Стоило ему произнести эти слова, как сквозь гам в зале прорезалось несколько протяжных нот аккордеона, и через секунду женский голос негромко затянул бодрую песенку. Даниэль пораженно огляделся.
В свете только что зажженного прожектора в дальнем конце зала стояла и пела девушка, одетая в некое подобие крестьянского костюма — корсаж на шнуровке и блузку с пышными рукавами. Ей аккомпанировал на аккордеоне мужчина средних лет в цветастой фуфайке, обтягивающих брюках до колена и нелепой плоской шляпе с воткнутыми под ленту цветами.
— Смотри-ка, представление для туристов, — воскликнул Даниэль. — А я думал, мы вдалеке от туристических маршрутов. Может, тогда мне и удастся найти гостиницу поблизости.
— Сомневаюсь, что это можно назвать представлением для туристов, — невозмутимо прокомментировал Макс. — Скорее местные развлекают друг друга. Такие представления здесь устраивают раза два в неделю. Хочешь послушать или пойдем?

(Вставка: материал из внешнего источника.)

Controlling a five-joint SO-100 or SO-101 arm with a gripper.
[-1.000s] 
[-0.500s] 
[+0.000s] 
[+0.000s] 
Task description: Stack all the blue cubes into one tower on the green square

— Ну, нельзя же уходить, едва лишь они начали. Давай подождем немного, — предложил Даниэль.
Девушка пела с чрезмерной четкостью, подчеркивая слова движениями рук и глаз, словно выступала перед детьми. Тем не менее, Даниэль все равно почти ничего не понимал в ее швейцарском немецком. Время от времени она звонила в колокольчик. Песня оказалась длинной, с каким-то смешным сюжетом —
— Они так будут продолжать целую вечность. Пойдем уже, — сказал Макс ему на ухо, однако Даниэль покачал головой.

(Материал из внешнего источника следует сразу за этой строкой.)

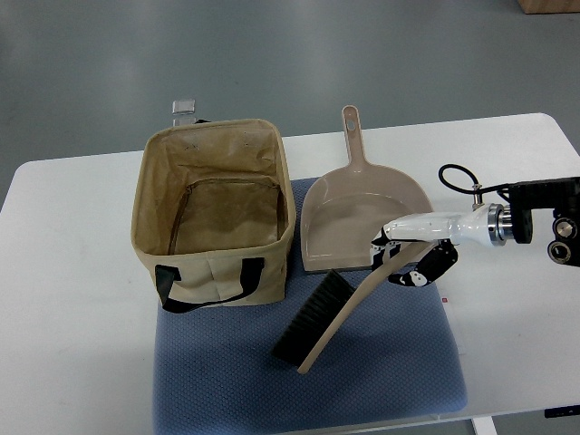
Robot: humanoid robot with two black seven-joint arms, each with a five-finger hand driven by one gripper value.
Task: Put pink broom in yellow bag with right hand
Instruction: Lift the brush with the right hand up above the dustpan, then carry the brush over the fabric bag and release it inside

Чем-то певица пленила его. У нее были узкие карие глаза, ярко-красная помада на губах и усыпанный веснушками аккуратный носик. Шоколадно-коричневые волосы у нее были коротко подстрижены, а челку словно выровняли по линейке.
Даниэль все таращился на девушку, пытаясь постичь природу ее красоты, отнюдь не очевидную. На вид певица была просто смазливой куколкой, однако за миловидностью проглядывал совершенно иной тип лица, с крупными крестьянскими чертами, проступающими лишь под определенным углом. Можно было даже догадаться, как выглядят ее старшие родственники и как когда-нибудь будет выглядеть она сама. Было нечто притягательное в этой ее внутренней основательности под хорошенькой внешностью, причем привлекательности особенность эта нисколько не умаляла.

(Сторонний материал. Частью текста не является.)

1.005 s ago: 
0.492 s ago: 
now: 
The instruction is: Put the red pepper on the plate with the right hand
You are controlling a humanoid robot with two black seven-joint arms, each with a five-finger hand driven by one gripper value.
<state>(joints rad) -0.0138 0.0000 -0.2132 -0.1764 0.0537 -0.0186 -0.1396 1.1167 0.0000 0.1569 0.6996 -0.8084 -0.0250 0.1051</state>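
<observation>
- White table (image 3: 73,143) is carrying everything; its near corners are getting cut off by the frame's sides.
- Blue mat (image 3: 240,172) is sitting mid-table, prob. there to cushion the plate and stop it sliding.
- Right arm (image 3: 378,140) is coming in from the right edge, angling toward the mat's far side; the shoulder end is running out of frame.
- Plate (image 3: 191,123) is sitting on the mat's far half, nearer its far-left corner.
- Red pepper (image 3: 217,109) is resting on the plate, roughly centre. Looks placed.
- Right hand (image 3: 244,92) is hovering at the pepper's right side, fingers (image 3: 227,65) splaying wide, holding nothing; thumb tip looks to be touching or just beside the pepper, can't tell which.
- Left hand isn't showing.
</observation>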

Но главную красоту певице придавали глаза, как внезапно осознал Даниэль. Они мерцали словно звезды, и когда девушка водила ими из стороны в сторону, не поворачивая головы, сияние как будто отделялось от них и нисходило на публику.
Певческий голос ее был совершенно непримечательным, а представление как таковое и вовсе смехотворным. Утрированным, абсурдным. Сияющие глаза двигались направо и налево, словно у куклы. И вычурная жестикуляция: скрещенные на груди руки, задранный подбородок, руки на боках. Рот как красная резинка для волос.
А уж этот краснощекий пухлячок с аккордеоном в идиотской шляпе мог быть разве что приколом. Эдакой пародией на избитые клише альпийской культуры.
Как ни парадоксально, но, при всей чрезмерной экспрессивности и детской незамысловатости представления, оно для Даниэля оставалось совершенно непонятным. Подобного необычного диалекта он в жизни не слыхивал. Ему только и удалось уловить, что в песенке речь идет о коровах. О коровах и любви. Бредовое и безвкусное шоу — но при этом, как, к собственному удивлению, вынужден был признать Даниэль, поразительно очаровательное. Он так и сидел, словно завороженный, не в силах оторвать глаз от певицы.
Песня закончилась, и девушка реверансом приняла жиденькие аплодисменты, кокетливо оттянув юбку. Недовольный неучтивостью зрителей, Даниэль захлопал громче остальных. Певица глянула в их сторону и подмигнула ему. Или же Максу?
— Так, воспользуемся возможностью, пока они не затянули снова, — объявил Макс и поднялся.
Он живо двинулся к выходу, и Даниэль последовал за ним, пятясь спиной, по-прежнему хлопая и не сводя глаз с девушки.
Братья уже стояли в дверях, когда аккордеонист выдал протяжную ноту и запел дуэтом с девушкой. Макс, однако, неумолимо вытащил Даниэля в сад, где ряды красных и зеленых фонариков в листве убегали дальше в переулок.